C TOUSSAINT MATTHIEU 05,01-12a (9)

Chimay : 01.11.2022

Frères et sœurs, en cette fête de la Toussaint, tout comme au jour de Pâques, nos églises accueillent plus de fidèles que les autres dimanches. Ils sont nombreux ceux et celles qui ont choisi de revenir sur leur paroisse d’origine. Ce qui les motive tous, c’est le souvenir de leurs parents défunts. Mais en cette fête de tous les saints, nous devons aussi réentendre cette parole de l’Évangile : « Ne cherchez pas parmi les morts celui qui est vivant » (Lc 24,5). Et nous n’oublions pas cette réponse du Christ : « Dieu n’est pas le Dieu des morts mais des vivants » (Lc 20,38).

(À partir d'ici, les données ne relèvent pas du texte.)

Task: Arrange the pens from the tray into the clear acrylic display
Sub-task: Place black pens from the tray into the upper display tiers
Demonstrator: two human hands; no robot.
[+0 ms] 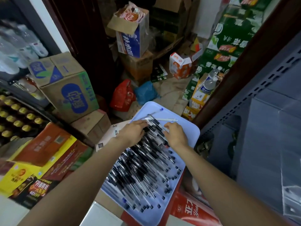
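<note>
- The pens (143, 162) are a big loose heap of clear barrels with black caps, covering most of the pale blue tray (192, 132). A blue-capped pen (157, 111) and a couple of white ones lie apart at the far end.
- My left hand (132, 133) rests on the far part of the heap, fingers stretched fairly flat over the pens, pressing or raking them, not wrapped round any that I can see.
- My right hand (176, 133) is just beside it on the same end, fingers curled down into the pile. That grip looks like it's pinching at a pen or two, but honestly I can't tell if anything is really held.
- So I'd say I'm at the gathering step: sorting out a bunch to lift. Nearly everything is in the tray, so the task is barely started.
- The tray sits on stacked cartons, with a red carton (190, 211) under its near corner.
- The clear acrylic display (291, 190) is off to my right on the grey metal shelf (267, 88).
- Next move needs a proper bundle, caps facing one way, then a carry right without spilling the slippery barrels.
</note>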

C’est cette bonne nouvelle que nous trouvons dans le livre de l’Apocalypse (7,2-14). Il nous parle d’une foule immense que nul ne peut dénombrer. Une foule immense qui est déjà près de Dieu et du Christ. Tous ces gens viennent de divers horizons, du monde juif mais aussi du monde païen. Au-delà des épreuves et des persécutions qu’ils ont subies, ils découvrent le Christ, l’Agneau de Dieu, « qui enlève le péché du monde » (Jn 1,29). Il est celui qui nous recrée à son image et à sa ressemblance (Gn 1,26). C’est une manière de rappeler aux chrétiens persécutés que le mal n’aura pas le dernier mot. L’amour est plus fort que tout. Nous attendons le triomphe définitif du Christ sur le mal.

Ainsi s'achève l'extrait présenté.